Now I typically hear from callers who are facing foreclosure within 2-3 weeks, and if they (and I) are lucky, they have more than a month before the scheduled auction.  The reasons are essentially the same: many are losing jobs, wages and overtime is getting frozen or eliminated, mortgage payments and other debts have creeped up.  There is also the occasional debtor with a health care issue or some other extraordinary set of circumstances. The bankruptcy filing can delay the sale, and give the debtor an opportunity to reorganize finances or even secure a loan modification.  But think about this – if you Google “GM Bankruptcy” you will see that pundits were talking about GM’s bankruptcy last fall (look under archives).  I am willing to bet GM was at least thinking about it was well.  I’m also willing to venture that GM was preparing for the possibility of having to file bankruptcy.  For homeowners, there’s no good excuse to be waiting until the auction has been scheduled and the notice has been published to be at least considering and planning a bankruptcy filing.  Think of it as Plan B.

Unfortunately, to homeowners who are attempting to secure a modification of their loan, I have some bad news.  Lenders are not all that organized themselves: it’s not altogether uncommon for the foreclosure department who is handling the auction not to be speaking to the loss mitigation department who is handling the modification and vice-versa.  Perhaps this is what happens when we let companies get too big to fail.  I realize that this lack of communication protocol may seem strange if not completely asinine, but this has been my experience, and my colleagues who represent lenders have shared their frustrations with me on this issue as well.  Thus, your request for modification will not necessarily stall a foreclosure.

Of course, filing a properly prepared chapter 13 bankruptcy petition takes quite a bit of work.  And documents.  And information.  And good counsel.  Tax returns need to be filed.  Pay stubs or payment advices need to be gathered.  Property needs to be valued.  The Bankruptcy Code requires that documents be filed within a certain period of time after the case is filed.
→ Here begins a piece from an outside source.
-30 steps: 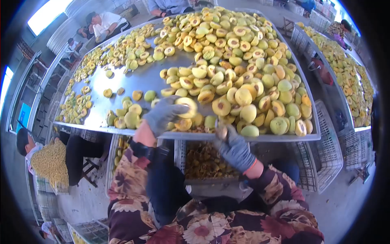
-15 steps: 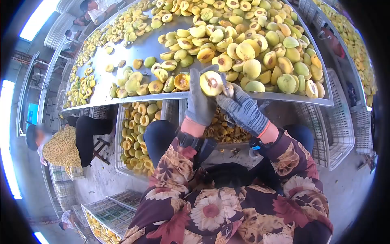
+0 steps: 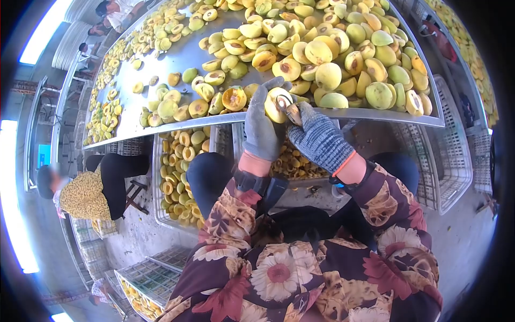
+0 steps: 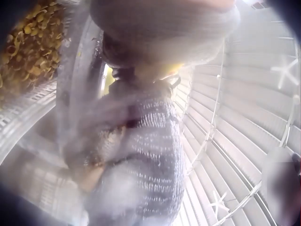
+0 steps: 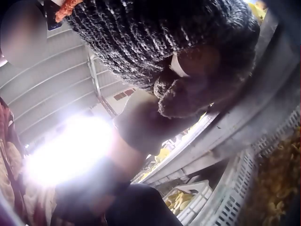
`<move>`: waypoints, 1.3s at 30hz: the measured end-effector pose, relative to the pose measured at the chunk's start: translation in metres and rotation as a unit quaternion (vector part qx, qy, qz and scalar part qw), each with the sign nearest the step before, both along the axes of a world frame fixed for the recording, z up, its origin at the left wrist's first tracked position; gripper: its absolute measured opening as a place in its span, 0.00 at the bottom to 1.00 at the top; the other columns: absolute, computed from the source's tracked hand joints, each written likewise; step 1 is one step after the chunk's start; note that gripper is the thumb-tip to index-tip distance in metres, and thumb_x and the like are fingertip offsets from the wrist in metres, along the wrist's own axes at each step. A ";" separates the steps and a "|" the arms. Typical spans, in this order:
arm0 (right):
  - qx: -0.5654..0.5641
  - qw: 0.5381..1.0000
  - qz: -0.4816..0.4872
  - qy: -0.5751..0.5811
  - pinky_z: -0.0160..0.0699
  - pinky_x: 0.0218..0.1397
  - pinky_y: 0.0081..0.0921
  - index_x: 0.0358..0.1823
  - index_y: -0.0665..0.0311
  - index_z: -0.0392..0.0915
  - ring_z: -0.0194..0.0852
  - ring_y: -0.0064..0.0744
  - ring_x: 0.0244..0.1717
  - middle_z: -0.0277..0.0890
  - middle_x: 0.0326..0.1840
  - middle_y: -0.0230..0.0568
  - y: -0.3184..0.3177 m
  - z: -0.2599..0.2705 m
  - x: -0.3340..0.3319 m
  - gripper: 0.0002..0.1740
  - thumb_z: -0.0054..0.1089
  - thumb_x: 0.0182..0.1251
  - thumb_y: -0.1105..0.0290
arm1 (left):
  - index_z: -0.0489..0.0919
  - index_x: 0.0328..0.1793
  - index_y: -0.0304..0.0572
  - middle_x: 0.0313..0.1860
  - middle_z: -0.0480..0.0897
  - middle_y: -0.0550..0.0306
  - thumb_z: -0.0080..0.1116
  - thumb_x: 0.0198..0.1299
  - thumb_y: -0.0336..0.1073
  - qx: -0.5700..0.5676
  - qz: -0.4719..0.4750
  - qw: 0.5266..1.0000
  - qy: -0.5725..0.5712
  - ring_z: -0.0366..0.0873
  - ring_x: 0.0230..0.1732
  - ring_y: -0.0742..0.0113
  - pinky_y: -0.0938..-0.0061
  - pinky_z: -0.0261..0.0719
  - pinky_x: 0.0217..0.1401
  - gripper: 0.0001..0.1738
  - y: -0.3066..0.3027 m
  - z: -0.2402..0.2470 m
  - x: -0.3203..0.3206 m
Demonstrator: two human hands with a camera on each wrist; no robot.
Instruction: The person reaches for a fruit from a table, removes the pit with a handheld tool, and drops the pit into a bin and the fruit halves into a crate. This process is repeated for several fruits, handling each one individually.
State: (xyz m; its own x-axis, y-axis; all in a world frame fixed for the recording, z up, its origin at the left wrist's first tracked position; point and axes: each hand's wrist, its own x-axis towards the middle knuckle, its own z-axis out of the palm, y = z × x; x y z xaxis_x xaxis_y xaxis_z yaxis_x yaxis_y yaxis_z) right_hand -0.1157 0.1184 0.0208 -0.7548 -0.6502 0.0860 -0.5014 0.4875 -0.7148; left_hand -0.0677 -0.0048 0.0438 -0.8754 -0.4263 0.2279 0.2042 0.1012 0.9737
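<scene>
In the head view, my gloved left hand (image 3: pixel 261 126) holds a yellow-green stone-fruit half (image 3: pixel 274 107) above the table's near edge, cut face toward the right hand. My right hand (image 3: pixel 322 137), in a striped knit glove, grips a small pitting tool (image 3: pixel 294 114) by its short brown handle. The tool's dark, curved metal end lies at the brown pit in the middle of the cut face. Both hands meet closely around the fruit. In the left wrist view, the left glove (image 4: pixel 160 37) covers most of the fruit. The right wrist view shows the knit glove (image 5: pixel 160 42) curled, its grip mostly hidden.
Fruit halves (image 3: pixel 327 75) heap across the metal table (image 3: pixel 129 80), with a scooped-out half (image 3: pixel 234 99) near the edge. Below stand a crate of halves (image 3: pixel 182 172) and a container of brown-yellow pieces (image 3: pixel 300 161). White crates (image 3: pixel 445 155) stand right; a seated person (image 3: pixel 86 193) is left.
The left hand has brought a fruit half from the table to the right hand. The fruit has since tilted toward the tool, whose curved end has moved onto the pit.
</scene>
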 end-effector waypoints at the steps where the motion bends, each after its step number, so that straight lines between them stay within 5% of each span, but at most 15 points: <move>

A typical bankruptcy petition – along with a chapter 13 plan – can exceed well over 45 pages.  And chapter 13 plans require some thought, strategy and expertise.

If a debtor seeks bankruptcy protection but does not have this information properly prepared when the case needs to be filed, an Order to Update will enter.  The Bankruptcy Court will order that the debtor file all documents by a date certain: anywhere from 3-14 days.  Need an extension?  You might get one.  You also might not.

I am increasingly finding that debtors simply do not have the information needed within the 3-14 day period.  Sometimes I can get an extension.  Sometimes I cannot.  Sometimes the pro se debtor cannot get one and that is the first time they pick up the phone and speak to a bankruptcy attorney.  The delay, the motions, and frankly, the hunt for this information under the pressure of a strict time deadline only adds to the expense and increases the risk for error.  It also does nothing to quell the anxiety of what is undeniably a stressful situation.  Sadly, this is all fueled by debtors who are considering bankruptcy only within weeks, days or in worse case scenarios hours before a foreclosure auction is scheduled to move forward.  And in many cases, their delays prove costly, and may also lead to their case imploding.

If you are a homeowner who is serious about saving their home and attempting to keep what you have worked hard for, then you must consider bankruptcy as an option at the earliest opportunity.  This way, you can start gathering information and be ready to go if the mortgage modification doesn’t come through.

Of course, there are others out there who I know are telling folks not to think about bankruptcy.  There are others who mislead with claims that bankruptcy protection is harder to get now.  If you rule it out the bankruptcy option without getting the facts, speaking with a bankruptcy attorney, and understanding process and what will be expected of you in that process, I promise you this: you will regret it.

Anyone that tells you differently is selling you something.